Un rapport du SMR a pour fonction d'opérer la synthèse des renseignements médicaux versés au dossier, de prendre position à leur sujet et de prodiguer des recommandations quant à la suite à donner au dossier sur le plan médical. En tant qu'il ne contient aucune observation clinique, il se distingue d'une expertise médicale (art. 44 LPGA) ou d'un examen médical auquel il arrive au SMR de procéder (art. 49 al. 2 RAI ; ATF 142 V 58 consid. 5.1 ; arrêt du Tribunal fédéral 9C_542/2011 du 26 janvier 2012 consid. 4.1). De tels rapports ne sont cependant pas dénués de toute valeur probante, et il est admissible que l'office intimé, ou la juridiction cantonale, se fonde de manière déterminante sur leur contenu. Il convient toutefois de poser des exigences strictes en matière de preuve ; une expertise devra être ordonnée si des doutes, même faibles, subsistent quant à la fiabilité ou à la pertinence des constatations effectuées par le SMR
(ATF 142 V 58 consid. 5 ; 135 V 465 consid. 4.4 et 4.6 ; arrêt du Tribunal fédéral 9C_371/2018 du 16 août 2018 consid. 4.3.1).
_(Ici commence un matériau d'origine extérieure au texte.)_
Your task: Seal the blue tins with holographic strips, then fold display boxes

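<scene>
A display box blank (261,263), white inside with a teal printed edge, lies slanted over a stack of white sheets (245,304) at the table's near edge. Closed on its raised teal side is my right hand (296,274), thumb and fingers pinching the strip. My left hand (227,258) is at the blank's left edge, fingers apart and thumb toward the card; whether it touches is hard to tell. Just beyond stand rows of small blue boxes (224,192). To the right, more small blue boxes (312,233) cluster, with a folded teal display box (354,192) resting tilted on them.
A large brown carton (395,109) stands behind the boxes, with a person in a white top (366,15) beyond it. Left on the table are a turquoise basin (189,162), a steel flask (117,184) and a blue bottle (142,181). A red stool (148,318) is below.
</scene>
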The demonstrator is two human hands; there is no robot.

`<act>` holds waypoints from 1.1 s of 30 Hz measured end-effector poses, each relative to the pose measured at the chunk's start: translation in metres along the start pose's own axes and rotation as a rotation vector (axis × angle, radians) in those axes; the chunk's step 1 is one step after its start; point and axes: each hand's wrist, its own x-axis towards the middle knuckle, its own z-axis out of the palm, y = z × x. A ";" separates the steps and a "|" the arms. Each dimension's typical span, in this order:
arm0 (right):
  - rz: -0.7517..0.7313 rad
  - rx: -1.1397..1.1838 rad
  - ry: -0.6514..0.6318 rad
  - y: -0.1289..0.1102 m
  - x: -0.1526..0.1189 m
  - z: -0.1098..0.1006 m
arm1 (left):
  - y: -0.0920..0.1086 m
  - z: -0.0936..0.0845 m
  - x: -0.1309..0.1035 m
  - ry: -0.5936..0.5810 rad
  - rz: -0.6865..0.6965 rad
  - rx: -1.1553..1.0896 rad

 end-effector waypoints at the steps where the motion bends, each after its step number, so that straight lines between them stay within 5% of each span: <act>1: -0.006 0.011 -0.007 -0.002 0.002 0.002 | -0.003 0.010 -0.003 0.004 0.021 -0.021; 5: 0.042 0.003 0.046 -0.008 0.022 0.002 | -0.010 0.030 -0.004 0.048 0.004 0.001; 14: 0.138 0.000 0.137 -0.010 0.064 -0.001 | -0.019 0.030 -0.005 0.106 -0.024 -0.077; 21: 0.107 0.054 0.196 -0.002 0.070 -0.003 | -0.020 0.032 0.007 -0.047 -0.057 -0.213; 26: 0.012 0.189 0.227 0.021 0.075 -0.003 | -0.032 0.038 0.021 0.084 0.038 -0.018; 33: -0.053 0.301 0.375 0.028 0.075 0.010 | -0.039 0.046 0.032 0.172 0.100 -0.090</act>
En ce qui concerne les rapports établis par les médecins traitants, le juge peut et doit tenir compte du fait que, selon l'expérience, le médecin traitant est généralement enclin, en cas de doute, à prendre parti pour son patient en raison de la relation de confiance qui l'unit à ce dernier (ATF 125 V 351 consid. 3b/cc ; arrêt du Tribunal fédéral I 244/05 du 3 mai 2006 consid. 2.1). S'il est vrai que la relation particulière de confiance unissant un patient et son médecin traitant peut influencer l'objectivité ou l'impartialité de celui-ci (ATF 125 V 351 consid. 3a ; 122 V 157 consid. 1c et les références), ces relations ne justifient cependant pas en elles-mêmes l'éviction de tous les avis émanant des médecins traitants. Encore faut-il démontrer l'existence d'éléments pouvant jeter un doute sur la valeur probante du rapport du médecin concerné et, par conséquent, la violation du principe mentionné (arrêt du Tribunal fédéral 9C/973/2011 du 4 mai 2012
consid. 3.2.1).

On ajoutera qu'en cas de divergence d’opinion entre experts et médecins traitants, il n'est pas, de manière générale, nécessaire de mettre en œuvre une nouvelle expertise. La valeur probante des rapports médicaux des uns et des autres doit bien plutôt s'apprécier au regard des critères jurisprudentiels (ATF 125 V 351 consid. 3a) qui permettent de leur reconnaître pleine valeur probante. À cet égard, il convient de rappeler qu'au vu de la divergence consacrée par la jurisprudence entre un mandat thérapeutique et un mandat d'expertise (ATF 124 I 170 consid. 4 ; arrêt du Tribunal fédéral I 514/06 du 25 mai 2007 consid. 2.2.1, in SVR 2008 IV Nr. 15 p. 43), on ne saurait remettre en cause une expertise ordonnée par l'administration ou le juge et procéder à de nouvelles investigations du seul fait qu'un ou plusieurs médecins traitants ont une opinion contradictoire. Il n'en va différemment que si ces médecins traitants font état d'éléments objectivement vérifiables ayant été ignorés dans le cadre de l'expertise et qui sont suffisamment pertinents pour remettre en cause les conclusions de l'expert (arrêt du Tribunal fédéral 9C_369/2008 du 5 mars 2009 consid. 2.2).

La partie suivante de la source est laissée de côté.